Hongrie, région de Cachtice dans les Carpates. 1582.  

 

La jeune femme court dans la lande humide comme si sa vie en dépendait.  

En fait, sa vie en dépend. Concentrée uniquement sur sa survie, elle n'entend pas derrière elle le galop qui se rapproche. Son coeur bat la chamade, peut-être que si elle parvient à s'enfoncer dans la forêt elle parviendra à atteindre le village vois---  

Un carreau d'arbalète vient se ficher entre ses deux omoplates. Prise de court, le souffle coupé, elle s'étale blessée sur la terre humide. La mauvaise chute l'assomme.  

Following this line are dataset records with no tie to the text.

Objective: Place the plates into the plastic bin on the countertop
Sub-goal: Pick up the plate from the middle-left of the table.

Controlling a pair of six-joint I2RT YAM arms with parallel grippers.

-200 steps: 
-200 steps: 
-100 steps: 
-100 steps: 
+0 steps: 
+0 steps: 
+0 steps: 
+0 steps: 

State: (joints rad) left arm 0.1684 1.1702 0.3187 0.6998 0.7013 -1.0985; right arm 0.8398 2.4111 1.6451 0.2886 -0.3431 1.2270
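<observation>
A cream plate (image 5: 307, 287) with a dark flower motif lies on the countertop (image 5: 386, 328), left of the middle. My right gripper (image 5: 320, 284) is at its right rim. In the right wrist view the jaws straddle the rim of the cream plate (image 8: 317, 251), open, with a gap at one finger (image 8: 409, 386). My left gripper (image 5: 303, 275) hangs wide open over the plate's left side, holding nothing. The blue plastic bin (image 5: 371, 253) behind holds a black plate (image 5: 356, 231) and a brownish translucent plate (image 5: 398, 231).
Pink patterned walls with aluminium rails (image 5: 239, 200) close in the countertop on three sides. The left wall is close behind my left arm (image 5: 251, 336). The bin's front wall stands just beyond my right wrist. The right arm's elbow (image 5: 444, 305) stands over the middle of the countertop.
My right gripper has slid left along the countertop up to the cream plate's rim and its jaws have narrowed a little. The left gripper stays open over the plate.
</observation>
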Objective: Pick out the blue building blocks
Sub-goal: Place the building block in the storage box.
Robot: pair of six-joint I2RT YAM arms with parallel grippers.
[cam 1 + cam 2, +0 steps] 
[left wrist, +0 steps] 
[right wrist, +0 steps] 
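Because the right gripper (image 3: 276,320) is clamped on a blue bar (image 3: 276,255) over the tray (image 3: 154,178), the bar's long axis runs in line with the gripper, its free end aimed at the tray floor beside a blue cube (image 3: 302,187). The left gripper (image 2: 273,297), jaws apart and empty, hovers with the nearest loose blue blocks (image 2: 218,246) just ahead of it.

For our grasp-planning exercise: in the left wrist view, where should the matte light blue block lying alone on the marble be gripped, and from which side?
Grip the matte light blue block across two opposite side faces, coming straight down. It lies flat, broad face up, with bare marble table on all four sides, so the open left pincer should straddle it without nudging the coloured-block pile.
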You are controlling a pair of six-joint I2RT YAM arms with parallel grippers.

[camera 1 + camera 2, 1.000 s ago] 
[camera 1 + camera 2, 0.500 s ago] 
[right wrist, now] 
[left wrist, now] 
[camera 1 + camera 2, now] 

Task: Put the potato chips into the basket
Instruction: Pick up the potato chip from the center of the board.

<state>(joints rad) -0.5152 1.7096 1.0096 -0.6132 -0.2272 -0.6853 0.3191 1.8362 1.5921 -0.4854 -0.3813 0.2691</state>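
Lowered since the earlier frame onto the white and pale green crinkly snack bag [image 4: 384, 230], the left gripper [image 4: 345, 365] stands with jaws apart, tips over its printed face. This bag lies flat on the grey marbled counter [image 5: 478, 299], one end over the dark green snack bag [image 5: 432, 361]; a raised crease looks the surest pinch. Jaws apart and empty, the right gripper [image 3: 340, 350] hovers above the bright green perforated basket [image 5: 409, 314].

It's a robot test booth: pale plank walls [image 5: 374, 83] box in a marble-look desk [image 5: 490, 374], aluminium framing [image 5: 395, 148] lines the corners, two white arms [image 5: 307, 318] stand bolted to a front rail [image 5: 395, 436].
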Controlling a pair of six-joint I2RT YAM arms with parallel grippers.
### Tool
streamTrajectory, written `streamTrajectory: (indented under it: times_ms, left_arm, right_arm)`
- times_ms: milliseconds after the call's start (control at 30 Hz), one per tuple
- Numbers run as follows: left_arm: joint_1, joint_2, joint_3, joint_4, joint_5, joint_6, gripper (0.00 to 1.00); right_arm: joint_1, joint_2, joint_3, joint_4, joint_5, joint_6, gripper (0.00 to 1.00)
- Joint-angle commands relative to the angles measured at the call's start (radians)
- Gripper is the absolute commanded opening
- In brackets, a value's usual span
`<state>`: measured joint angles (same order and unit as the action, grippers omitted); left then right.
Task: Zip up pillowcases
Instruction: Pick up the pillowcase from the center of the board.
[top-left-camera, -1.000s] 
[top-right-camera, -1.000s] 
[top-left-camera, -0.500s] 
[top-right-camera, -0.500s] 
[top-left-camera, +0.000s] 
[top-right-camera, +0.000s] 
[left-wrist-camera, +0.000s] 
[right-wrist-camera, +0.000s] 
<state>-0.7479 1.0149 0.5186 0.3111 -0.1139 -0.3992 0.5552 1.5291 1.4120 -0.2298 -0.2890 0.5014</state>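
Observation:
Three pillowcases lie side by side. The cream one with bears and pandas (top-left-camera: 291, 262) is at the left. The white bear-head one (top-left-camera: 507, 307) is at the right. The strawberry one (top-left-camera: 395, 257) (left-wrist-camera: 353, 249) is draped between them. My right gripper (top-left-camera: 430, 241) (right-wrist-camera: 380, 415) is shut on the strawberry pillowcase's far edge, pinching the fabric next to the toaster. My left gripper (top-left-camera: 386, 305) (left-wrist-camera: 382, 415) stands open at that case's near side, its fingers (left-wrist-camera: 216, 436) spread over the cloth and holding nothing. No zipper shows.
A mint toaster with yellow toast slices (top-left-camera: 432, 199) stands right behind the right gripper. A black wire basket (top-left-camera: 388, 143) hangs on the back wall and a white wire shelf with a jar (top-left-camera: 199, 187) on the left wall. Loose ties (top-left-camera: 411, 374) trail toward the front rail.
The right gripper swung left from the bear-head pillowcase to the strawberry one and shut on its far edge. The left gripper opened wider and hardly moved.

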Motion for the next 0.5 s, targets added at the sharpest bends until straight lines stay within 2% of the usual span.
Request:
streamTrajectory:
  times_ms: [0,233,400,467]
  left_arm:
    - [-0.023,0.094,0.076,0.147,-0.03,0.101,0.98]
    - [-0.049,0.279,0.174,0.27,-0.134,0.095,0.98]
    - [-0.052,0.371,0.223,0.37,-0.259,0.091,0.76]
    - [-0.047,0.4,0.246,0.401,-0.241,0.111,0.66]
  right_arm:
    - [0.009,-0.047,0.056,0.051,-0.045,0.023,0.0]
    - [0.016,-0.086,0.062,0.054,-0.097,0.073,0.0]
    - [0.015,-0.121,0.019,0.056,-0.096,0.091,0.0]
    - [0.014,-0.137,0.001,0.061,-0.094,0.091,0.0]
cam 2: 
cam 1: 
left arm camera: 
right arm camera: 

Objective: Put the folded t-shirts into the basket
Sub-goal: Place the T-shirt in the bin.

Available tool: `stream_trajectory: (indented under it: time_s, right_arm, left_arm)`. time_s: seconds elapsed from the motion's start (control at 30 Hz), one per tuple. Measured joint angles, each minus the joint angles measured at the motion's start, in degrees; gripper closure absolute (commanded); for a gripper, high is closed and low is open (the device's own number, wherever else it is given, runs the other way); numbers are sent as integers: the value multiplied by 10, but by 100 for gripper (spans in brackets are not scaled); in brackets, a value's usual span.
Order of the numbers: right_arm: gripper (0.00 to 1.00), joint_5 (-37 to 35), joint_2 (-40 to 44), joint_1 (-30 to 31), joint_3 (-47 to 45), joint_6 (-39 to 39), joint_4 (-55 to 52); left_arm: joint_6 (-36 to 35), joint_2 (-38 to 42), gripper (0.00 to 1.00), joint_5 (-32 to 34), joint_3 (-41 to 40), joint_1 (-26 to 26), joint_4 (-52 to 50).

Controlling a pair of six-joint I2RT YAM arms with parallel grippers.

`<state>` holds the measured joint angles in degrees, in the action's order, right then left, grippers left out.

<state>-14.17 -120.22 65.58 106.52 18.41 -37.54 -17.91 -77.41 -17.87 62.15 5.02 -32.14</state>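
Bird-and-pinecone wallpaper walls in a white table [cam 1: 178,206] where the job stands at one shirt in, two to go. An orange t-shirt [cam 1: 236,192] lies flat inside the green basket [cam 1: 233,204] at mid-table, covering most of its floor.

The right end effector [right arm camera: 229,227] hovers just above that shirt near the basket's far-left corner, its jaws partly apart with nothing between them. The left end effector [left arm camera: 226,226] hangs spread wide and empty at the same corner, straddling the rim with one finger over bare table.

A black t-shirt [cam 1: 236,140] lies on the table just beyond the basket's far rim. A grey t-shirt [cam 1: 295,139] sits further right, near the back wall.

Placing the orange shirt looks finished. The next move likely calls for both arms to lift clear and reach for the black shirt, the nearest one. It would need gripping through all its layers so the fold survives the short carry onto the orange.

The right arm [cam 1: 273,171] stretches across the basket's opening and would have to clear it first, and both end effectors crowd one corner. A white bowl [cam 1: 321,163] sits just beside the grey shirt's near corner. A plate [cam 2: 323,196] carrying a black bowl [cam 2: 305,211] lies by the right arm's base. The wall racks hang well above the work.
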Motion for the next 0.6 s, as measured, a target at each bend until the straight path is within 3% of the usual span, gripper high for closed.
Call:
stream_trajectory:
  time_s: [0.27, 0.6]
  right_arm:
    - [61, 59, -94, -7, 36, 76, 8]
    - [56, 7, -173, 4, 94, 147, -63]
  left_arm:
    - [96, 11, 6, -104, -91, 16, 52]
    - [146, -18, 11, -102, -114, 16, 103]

La silhouette du cavalier se rapproche. Ce dernier porte une robe de bure qui le rend massif et cache chaque pore de sa peau. L'individu pose pied à terre, regarde la blessure : la jeune femme halète toujours. Son pouls est irrégulier mais au moins n'est-elle pas morte. Tout va bien. Elle est arnachée avec difficulté sur la selle, attachée solidement pour ne pas qu'elle s'enfuie - à nouveau - puis reprend le chemin du chateau de la famille Báthory.  

 

Depuis le décès de son second bébé, la comtesse donne court à tous ses fantasmes les plus morbides. Elle s'est entourée d'alchimistes, d'occultistes, de bien mauvais conseils. Elle s'est lancée un temps à la recherche des livres et artefacts interdits : Nécronomicon du 8ème siècle de l'arabe fou Al-Hazred*, Lament Configuration**, Couronne Pourpre... En vain. Cet entourage - et l'absence de son mari tant aimé - n'arrange pas les propres affaires des gens du château. Des villages environnants, on commence à se poser des questions : d'abord, des étrangers qui disparaissent ça n'est pas anormal. Mais quand les filles vierges des environs en font autant, les regards se tournent vers le châtelain. Ou sa femme, Élisabeth (Elaine McClean). Une grande dame influençable...  

 

Le cavalier hâte le trot de sa monture - de retour au pied de l'édifice, on avise deux hommes d'armes qui récupèrent la jeune femme. Une catin certes, mais qui ne mérite peut-être pas le sort qu'on lui devine. Une fois dans les écuries, le cavalier relève le capuchon de sa cape, révèlant ainsi son visage - celui d'une jeune femme autrefois magnifique et désormais atrocement mutilée (Stephanie Jones). Elle murmure quelques mots à sa monture et glisse par-delà une des portes secrètes de la demeure... Ce soir, elle n'assistera pas à La Saignée : la comtesse se baignera toute seule dans ce sang pur - elle, elle est fatiguée, lasse de ce que la folie de sa maîtresse lui a fait commettre.  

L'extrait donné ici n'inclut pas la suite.